- _Problem to work on_:
An exact transcription of all the data is required; the pictures are to be left out.

- _The data_:
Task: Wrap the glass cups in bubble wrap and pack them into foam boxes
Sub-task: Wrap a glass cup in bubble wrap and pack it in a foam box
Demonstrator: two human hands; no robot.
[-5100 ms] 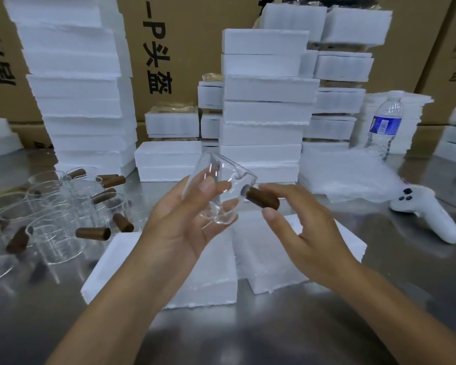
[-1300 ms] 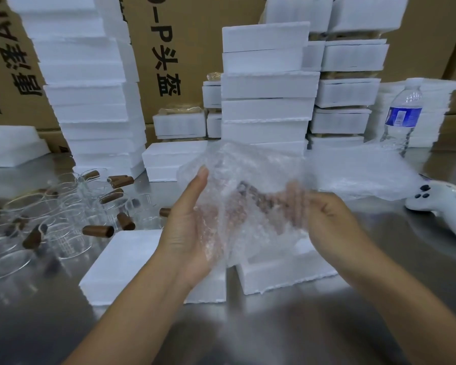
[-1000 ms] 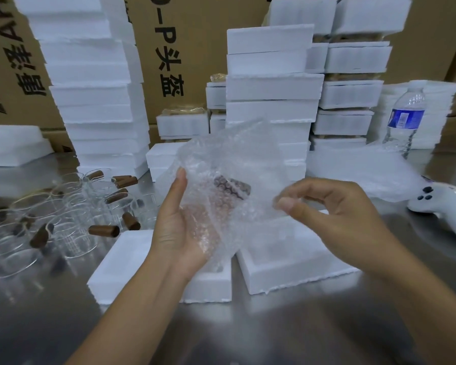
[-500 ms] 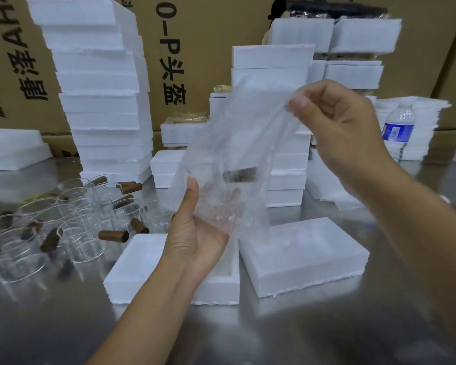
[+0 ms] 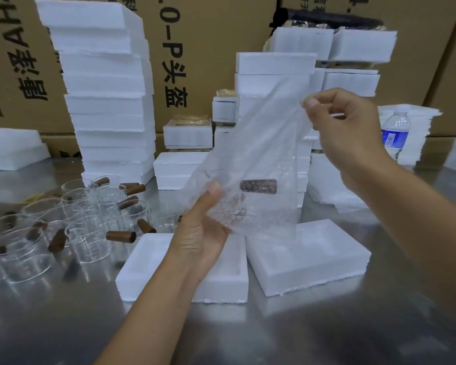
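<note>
Two open foam boxes [image 5: 313, 259] lie side by side toward the table's [image 5: 248, 333] near edge. Above them the grip of the left hand [image 5: 203, 227] cradles one glass cup [image 5: 258, 186] through bubble wrap [image 5: 263, 143]; the grip of the right hand [image 5: 345, 127] pinches the sheet's top. Light, slick, fragile by its look: hold the body. Toward the left edge, loose cups [image 5: 84, 222] overlap, uncountable

The left hand [image 5: 203, 233], palm up, grips the lower part of a clear bubble-wrap sheet [image 5: 261, 143], thumb on top. The right hand [image 5: 348, 127], raised higher, pinches the sheet's upper corner with curled fingers [image 5: 334, 97]. Both forearms are bare.
</note>
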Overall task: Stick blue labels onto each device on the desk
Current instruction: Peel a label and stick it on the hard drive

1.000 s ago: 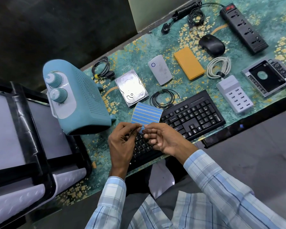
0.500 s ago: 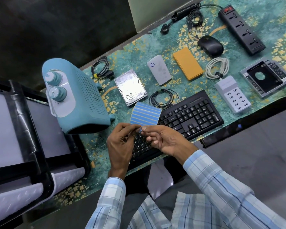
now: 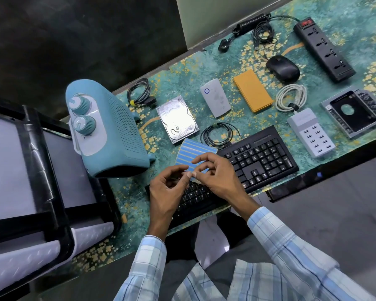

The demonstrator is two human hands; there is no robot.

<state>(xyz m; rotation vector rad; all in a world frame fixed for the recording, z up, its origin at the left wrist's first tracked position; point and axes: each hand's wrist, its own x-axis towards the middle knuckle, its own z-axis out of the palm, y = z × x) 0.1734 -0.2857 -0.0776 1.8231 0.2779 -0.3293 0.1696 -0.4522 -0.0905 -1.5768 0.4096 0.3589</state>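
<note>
My right hand [image 3: 217,178] pinches the near edge of the curved blue striped label sheet [image 3: 192,152], and my left hand [image 3: 167,189], fingers curled, nips that edge beside it, thumbs touching. The sheet is held above the black keyboard's [image 3: 261,155] left end on the teal patterned surface [image 3: 195,68], a silver hard drive [image 3: 176,119] just beyond.

Hard drive [image 3: 177,119] shiny metal; keyboard [image 3: 261,157] probably matt plastic.

Office/IT desk [image 3: 345,22] w/ keyboard [image 3: 261,157], mouse [image 3: 282,68], hard drive [image 3: 177,119], power strip [image 3: 325,48], coiled cables [image 3: 217,135] etc.
</note>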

- _Written response_:
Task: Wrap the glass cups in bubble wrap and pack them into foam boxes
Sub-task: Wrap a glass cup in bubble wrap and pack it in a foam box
Demonstrator: two human hands; no robot.
[-5100 ms] 
[-1300 ms] 
[-1000 ms] 
[-500 ms] 
[+0 ms] 
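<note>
Two open foam boxes [image 5: 313, 259] lie side by side toward the table's [image 5: 248, 333] near edge. Above them the grip of the left hand [image 5: 203, 227] cradles one glass cup [image 5: 258, 186] through bubble wrap [image 5: 263, 143]; the grip of the right hand [image 5: 345, 127] pinches the sheet's top. Light, slick, fragile by its look: hold the body. Toward the left edge, loose cups [image 5: 84, 222] overlap, uncountable

The left hand [image 5: 203, 233], palm up, grips the lower part of a clear bubble-wrap sheet [image 5: 261, 143], thumb on top. The right hand [image 5: 348, 127], raised higher, pinches the sheet's upper corner with curled fingers [image 5: 334, 97]. Both forearms are bare.
</note>
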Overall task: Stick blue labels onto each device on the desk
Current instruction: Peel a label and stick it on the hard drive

1.000 s ago: 
0.500 s ago: 
now: 

The demonstrator is two human hands; there is no robot.

<state>(xyz m; rotation vector rad; all in a world frame fixed for the recording, z up, its origin at the left wrist's first tracked position; point and axes: each hand's wrist, its own x-axis towards the middle knuckle, its own z-axis out of the palm, y = z × x) 0.1734 -0.2857 -0.0776 1.8231 0.2779 -0.3293 0.1696 -0.4522 -0.0905 -1.5768 0.4096 0.3589</state>
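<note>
My right hand [image 3: 217,178] pinches the near edge of the curved blue striped label sheet [image 3: 192,152], and my left hand [image 3: 167,189], fingers curled, nips that edge beside it, thumbs touching. The sheet is held above the black keyboard's [image 3: 261,155] left end on the teal patterned surface [image 3: 195,68], a silver hard drive [image 3: 176,119] just beyond.

Hard drive [image 3: 177,119] shiny metal; keyboard [image 3: 261,157] probably matt plastic.

Office/IT desk [image 3: 345,22] w/ keyboard [image 3: 261,157], mouse [image 3: 282,68], hard drive [image 3: 177,119], power strip [image 3: 325,48], coiled cables [image 3: 217,135] etc.
</note>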

That finishes the output for this exercise.